This is a follow up to some work we did at the ODF Interoperability Workshop in Beijing last November. We had good participation there: IBM, Sun, Google, Novell and Redflag from the big vendor side, as well as a good number of users. It was a full-day workshop and we covered a number of topics. One of them was spreadsheet formulas. I gave a short presentation on spreadsheet interoperability, specifically on the work we’ve done on OpenFormula for ODF 1.2. We also did a short exercise to look for spreadsheet formula bugs.
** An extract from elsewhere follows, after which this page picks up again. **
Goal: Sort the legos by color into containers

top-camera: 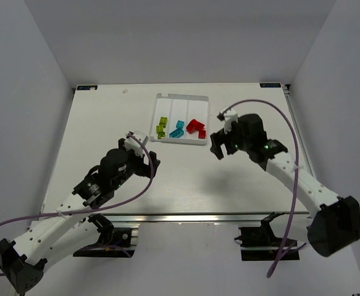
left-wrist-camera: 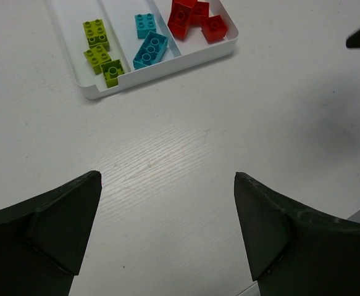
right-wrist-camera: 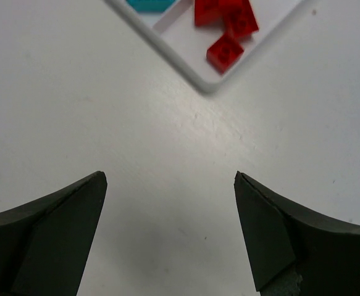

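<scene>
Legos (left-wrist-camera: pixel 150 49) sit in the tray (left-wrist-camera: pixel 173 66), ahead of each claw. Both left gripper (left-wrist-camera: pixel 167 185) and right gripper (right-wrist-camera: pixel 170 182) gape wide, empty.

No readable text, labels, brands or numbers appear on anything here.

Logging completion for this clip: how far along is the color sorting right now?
Done: in the tray, the yellow-green bricks fill one outer compartment, the cyan bricks the middle one and the red bricks the other outer one, with no colors mixed. In hand: nothing. The left gripper and right gripper are open and empty above the table. Left: no loose brick shows, so the sorting looks finished.
</scene>
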Motion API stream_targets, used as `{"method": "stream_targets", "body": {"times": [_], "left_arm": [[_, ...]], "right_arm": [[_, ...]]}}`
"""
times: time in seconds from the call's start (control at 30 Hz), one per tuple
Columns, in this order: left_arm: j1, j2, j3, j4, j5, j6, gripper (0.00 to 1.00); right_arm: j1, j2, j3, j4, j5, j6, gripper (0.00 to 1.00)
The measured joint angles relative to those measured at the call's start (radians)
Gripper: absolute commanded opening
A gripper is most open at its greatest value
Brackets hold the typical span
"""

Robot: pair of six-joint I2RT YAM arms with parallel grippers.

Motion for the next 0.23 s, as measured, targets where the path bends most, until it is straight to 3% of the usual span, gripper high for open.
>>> {"method": "stream_targets", "body": {"times": [0.13,0.23], "left_arm": [[0.0,0.019,0.0,0.002,0.017,0.005,0.98],[0.0,0.036,0.0,0.002,0.031,0.008,0.98]], "right_arm": [[-0.005,-0.143,-0.187,0.033,0.0,-0.021,0.89],[-0.021,-0.204,-0.231,0.044,0.0,-0.025,0.89]]}}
As many of you know, neither ODF 1.0 nor ODF 1.1 defines a spreadsheet formula language. They leave it implementation-defined. The specification makes only a few broad statements, such as a recommendation that formula attributes be qualified by namespace, that formulas begin with ‘=’ , that cell addresses be surrounded by ‘[‘ and ‘]’ and that formula parameters be delimited by ‘;’. So in theory, this is a mess. But in practice it has worked out quite well, since implementations have played “follow the leader” and have nearly converged on interoperable spreadsheet formulas. With ODF 1.2, we’ll standardize the consensus on spreadsheet formulas, giving even greater certainties.
Let’s see how this works in practice. I created a simple spreadsheet document in several ODF-supporting applications, including Microsoft Office using the various plugins. Here is what I tested:
- Microsoft Office 2003 with the Microsoft-sponsored CleverAge Add-in version 2.5
- Google Spreadsheets
- KOffice’s KSpread 1.6.3
- Lotus Symphony 1.1
- OpenOffice 2.4
- Microsoft Office 2003 with Sun’s ODF Plugin
I used what I had installed on my two machines, Windows and Ubuntu. There may be updates to some of these applications that do even better.
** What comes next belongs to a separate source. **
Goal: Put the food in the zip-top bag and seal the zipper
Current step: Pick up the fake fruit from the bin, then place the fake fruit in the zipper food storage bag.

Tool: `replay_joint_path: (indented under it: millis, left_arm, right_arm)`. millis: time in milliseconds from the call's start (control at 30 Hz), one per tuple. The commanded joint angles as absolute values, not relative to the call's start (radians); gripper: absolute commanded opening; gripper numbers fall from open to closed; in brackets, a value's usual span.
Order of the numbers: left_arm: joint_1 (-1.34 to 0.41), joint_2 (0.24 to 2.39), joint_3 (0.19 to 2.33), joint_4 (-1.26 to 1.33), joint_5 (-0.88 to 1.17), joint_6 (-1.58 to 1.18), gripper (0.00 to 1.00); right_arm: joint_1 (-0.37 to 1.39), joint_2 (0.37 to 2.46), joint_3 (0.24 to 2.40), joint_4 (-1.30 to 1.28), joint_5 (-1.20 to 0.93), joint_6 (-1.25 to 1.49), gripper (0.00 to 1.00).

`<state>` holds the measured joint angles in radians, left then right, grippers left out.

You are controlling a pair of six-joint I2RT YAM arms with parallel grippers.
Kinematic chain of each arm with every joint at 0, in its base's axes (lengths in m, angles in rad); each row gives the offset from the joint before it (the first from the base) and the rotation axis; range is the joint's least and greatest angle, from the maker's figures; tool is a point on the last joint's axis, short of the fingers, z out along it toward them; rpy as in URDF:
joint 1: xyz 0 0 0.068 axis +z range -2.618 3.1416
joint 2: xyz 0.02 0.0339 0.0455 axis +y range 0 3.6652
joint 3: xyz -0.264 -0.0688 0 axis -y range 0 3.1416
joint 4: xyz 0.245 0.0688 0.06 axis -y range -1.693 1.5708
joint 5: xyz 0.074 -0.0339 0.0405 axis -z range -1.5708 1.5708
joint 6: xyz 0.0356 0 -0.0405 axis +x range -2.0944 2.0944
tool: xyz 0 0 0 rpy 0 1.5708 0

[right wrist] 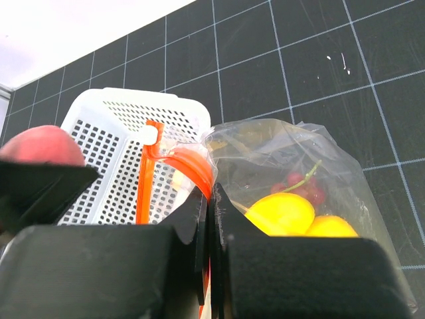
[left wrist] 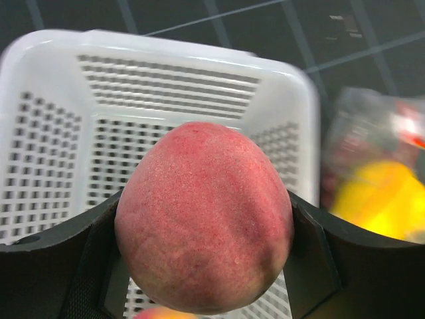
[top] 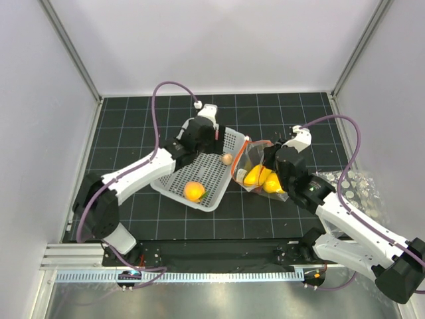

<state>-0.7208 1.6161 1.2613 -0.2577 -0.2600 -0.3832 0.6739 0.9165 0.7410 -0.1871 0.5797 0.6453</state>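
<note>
A pink-red peach fills the left wrist view, and my left gripper is shut on it from both sides, above the far corner of the white basket. In the top view the left gripper hides the peach. My right gripper is shut on the mouth of the clear zip-top bag, pinching its red-orange zipper. Yellow fruits and dark red grapes lie inside the bag. An orange fruit and a tiny peach-coloured ball lie in the basket.
The basket lies tilted left of the bag, almost touching it. A clear plastic sheet with white dots lies at the right edge of the black gridded mat. White walls close in the back and both sides.
</note>
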Motion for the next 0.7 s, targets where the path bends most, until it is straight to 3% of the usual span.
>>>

I created the same basic spreadsheet from scratch in each editor and saved it as ODF format. I then looked at each document to see how formulas were being stored in the XML:
- CleverAge stores it in the OpenOffice namespace (xmns:oooc=”http://openoffice.org/2004/calc”)
- Google also uses the OpenOffice namespace.
- KSpread doesn’t use namespace-qualified formula attributes.
- Symphony also doesn’t use namespace-qualified formula attributes.
- OpenOffice uses the OpenOffice namespace.
- Sun’s Plugin also uses the OpenOffice namespace.
OK. So there is some variation in how the formulas are stored, with two approaches in use. How does this then impact interoperability? In theory it is horrible. In practice it works out pretty well.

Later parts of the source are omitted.